Развернув башню, Василий Павлович бегло влепил несколько снарядов по чердачным окнам. Повисла кисея каменной пыли. Никита выбросился из воронки, но не кинулся через мостик, а юркнул вниз. Вскоре он показался с ребенком на руках. Пригибаясь как можно ниже, он с непокрытой растрепанной головой понесся к своим. Теперь уже два или три танка били не переставая по дому за каналом. Когда каменная пыль осела, бойцы увидели, что орел как бы выпустил герб из своих когтей, — прямое попадание снаряда разбило ему лапы.
— Ну, дядь Вась, прикрыл ты меня прямо как одеялом! Родная мать так не прикроет! — говорил, задыхаясь, Никита и мотал головой.
Спасенный ребенок не плакал, глазенки его серьезно оглядывали столпившихся вокруг танкистов. На ребенке был один ботиночек и штанишки с такими же вот лямочками, как сейчас на Алеше.
Дальше позаботиться о нем танкистам не довелось: послышалась команда, ахнули откуда-то пушки и низко над головами с ревом пронеслись штурмовики, — оказывается, их только и ждали.
К вечеру того же дня в этом разбитом пригороде был уже глубокий мир. Осмелевшие жители деловито прокладывали через каменные завалы пешеходные тропинки, роилась вокруг кухонь детвора, и конечно же уже пиликал аккордеон.
Никита Лесовой, яростно начищая сапоги, плевал на щетку и жаловался Степану Ильичу:
— Сапоги, товарищ командир, как на огне горят. Асфальт жрет.

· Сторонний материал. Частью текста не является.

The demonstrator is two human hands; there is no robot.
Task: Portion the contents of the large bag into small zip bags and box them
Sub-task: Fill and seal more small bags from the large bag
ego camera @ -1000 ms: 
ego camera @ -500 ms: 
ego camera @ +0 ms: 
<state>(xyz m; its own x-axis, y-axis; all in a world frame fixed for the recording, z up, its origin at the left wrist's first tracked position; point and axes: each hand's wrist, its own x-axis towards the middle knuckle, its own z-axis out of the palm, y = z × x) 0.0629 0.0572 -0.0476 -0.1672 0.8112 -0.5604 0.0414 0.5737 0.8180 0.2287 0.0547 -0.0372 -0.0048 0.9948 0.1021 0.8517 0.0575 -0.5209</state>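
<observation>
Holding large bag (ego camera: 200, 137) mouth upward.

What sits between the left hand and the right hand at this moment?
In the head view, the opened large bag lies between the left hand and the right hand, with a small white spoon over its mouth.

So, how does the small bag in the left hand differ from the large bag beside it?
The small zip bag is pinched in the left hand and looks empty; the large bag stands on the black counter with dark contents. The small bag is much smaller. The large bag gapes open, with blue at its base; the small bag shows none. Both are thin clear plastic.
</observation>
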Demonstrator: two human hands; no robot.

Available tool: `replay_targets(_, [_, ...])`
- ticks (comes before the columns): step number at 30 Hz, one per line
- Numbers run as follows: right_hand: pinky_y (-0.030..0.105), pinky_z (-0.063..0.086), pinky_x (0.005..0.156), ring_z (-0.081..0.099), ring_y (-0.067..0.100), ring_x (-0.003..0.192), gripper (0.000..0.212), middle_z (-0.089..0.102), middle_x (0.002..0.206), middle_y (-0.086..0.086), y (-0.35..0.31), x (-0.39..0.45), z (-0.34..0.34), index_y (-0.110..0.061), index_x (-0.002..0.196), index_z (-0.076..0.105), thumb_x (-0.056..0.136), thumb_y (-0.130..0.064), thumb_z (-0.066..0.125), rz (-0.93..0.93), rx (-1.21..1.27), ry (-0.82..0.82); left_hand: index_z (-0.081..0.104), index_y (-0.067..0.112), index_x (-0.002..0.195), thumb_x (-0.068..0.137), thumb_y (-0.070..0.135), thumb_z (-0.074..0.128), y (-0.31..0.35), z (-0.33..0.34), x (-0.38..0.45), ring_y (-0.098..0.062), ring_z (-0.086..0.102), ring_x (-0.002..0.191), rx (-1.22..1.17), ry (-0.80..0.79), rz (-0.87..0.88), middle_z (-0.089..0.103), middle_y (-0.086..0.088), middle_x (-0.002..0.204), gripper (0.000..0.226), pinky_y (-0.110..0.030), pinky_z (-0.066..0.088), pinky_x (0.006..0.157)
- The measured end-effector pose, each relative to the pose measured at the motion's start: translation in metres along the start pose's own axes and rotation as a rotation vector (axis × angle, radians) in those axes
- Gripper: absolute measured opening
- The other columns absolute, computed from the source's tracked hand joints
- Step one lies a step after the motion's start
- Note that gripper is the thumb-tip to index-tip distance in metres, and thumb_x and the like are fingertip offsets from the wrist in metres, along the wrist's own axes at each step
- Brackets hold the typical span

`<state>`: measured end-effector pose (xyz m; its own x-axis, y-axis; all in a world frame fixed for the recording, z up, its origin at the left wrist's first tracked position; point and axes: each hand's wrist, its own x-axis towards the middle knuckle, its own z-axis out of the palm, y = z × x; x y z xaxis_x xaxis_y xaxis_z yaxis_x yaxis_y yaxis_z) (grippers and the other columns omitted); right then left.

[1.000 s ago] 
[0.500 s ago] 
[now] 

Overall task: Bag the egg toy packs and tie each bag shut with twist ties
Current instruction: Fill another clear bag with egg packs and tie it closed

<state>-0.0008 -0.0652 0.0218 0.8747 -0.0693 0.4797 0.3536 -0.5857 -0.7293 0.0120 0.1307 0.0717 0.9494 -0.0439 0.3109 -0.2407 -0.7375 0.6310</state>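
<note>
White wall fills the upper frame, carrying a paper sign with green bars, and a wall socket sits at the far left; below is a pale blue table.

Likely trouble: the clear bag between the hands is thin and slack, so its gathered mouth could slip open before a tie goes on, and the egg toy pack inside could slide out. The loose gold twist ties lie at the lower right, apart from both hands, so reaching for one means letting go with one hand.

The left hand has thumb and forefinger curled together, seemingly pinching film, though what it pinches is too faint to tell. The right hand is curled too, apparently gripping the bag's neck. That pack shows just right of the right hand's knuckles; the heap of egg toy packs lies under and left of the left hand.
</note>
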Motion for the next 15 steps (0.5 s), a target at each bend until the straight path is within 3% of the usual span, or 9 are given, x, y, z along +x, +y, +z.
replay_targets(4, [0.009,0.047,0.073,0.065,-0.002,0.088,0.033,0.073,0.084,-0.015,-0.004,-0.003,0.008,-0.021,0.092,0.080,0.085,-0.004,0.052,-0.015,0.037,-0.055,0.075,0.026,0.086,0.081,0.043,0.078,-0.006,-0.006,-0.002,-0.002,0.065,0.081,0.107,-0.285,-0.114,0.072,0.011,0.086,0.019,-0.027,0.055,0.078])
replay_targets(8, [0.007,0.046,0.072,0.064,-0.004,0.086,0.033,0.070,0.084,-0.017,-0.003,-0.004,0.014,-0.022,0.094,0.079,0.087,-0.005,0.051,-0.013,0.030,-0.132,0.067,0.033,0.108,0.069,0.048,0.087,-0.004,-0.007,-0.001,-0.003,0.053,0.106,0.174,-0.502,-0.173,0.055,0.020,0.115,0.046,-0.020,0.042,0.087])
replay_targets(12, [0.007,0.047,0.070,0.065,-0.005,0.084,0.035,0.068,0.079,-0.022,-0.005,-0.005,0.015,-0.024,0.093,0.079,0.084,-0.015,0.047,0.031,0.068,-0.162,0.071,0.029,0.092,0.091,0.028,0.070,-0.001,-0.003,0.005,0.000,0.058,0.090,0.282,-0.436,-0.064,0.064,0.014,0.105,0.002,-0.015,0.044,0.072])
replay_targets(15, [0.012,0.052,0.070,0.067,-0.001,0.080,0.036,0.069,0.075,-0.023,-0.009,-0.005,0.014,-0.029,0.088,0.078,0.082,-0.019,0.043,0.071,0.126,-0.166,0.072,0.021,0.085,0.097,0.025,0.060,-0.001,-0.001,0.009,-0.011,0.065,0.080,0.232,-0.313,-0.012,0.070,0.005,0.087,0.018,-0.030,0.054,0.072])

Попав на немецкий асфальт, танцоры не успевали переменять подметки.
На щегольской, с коротенькими полами гимнастерке Лесового в полном аккурате содержались два ордена Славы и орден Красной Звезды. Эта гимнастерка была у Никиты парадной.
В танковой бригаде Степан Ильич и Барашков считались старше всех и, следовательно, не могли тянуться в развлечениях за молодыми. Стесняясь своего любопытства, они остановились в стороне от танцующих. Аккордеонист с начесанным из-под фуражки чубом играл «В лесу прифронтовом». Рядом с ним, сложив руки на коленях, сидела скромненькая немочка. Несколько пар кружились на расчищенном асфальте.
Никита Лесовой обеими руками ссунул вниз начищенные голенища, собирая их в гармошку, одернул гимнастерку и с выпяченной грудью щелкнул каблуками перед сержантом Маней, молоденькой связисткой, недавно присланной в бригаду (поговаривали, что новенькая связистка оставляла без внимания все искусные подходы неотразимого водителя командирского танка).
Никита уже расставил руки, чтобы принять партнершу, как вдруг сержант Маня мотнула подолом и быстрыми шагами направилась к стоявшим в стороне Степану Ильичу и Барашкову. Постукивая каблуками сапожек, она решительно приблизилась к ним.
— Товарищ командир, я вас приглашаю!
Пилотка лихо сидела на голове девушки, задорно торчал носик. Барашков, не удержавшись, крякнул. Ошеломленный водитель наблюдал издали взглядом ревнивого соперника. Степан Ильич смутился и зачем-то козырнул.
— Отставить! — приказал он, покраснел еще больше, повернулся и пошел.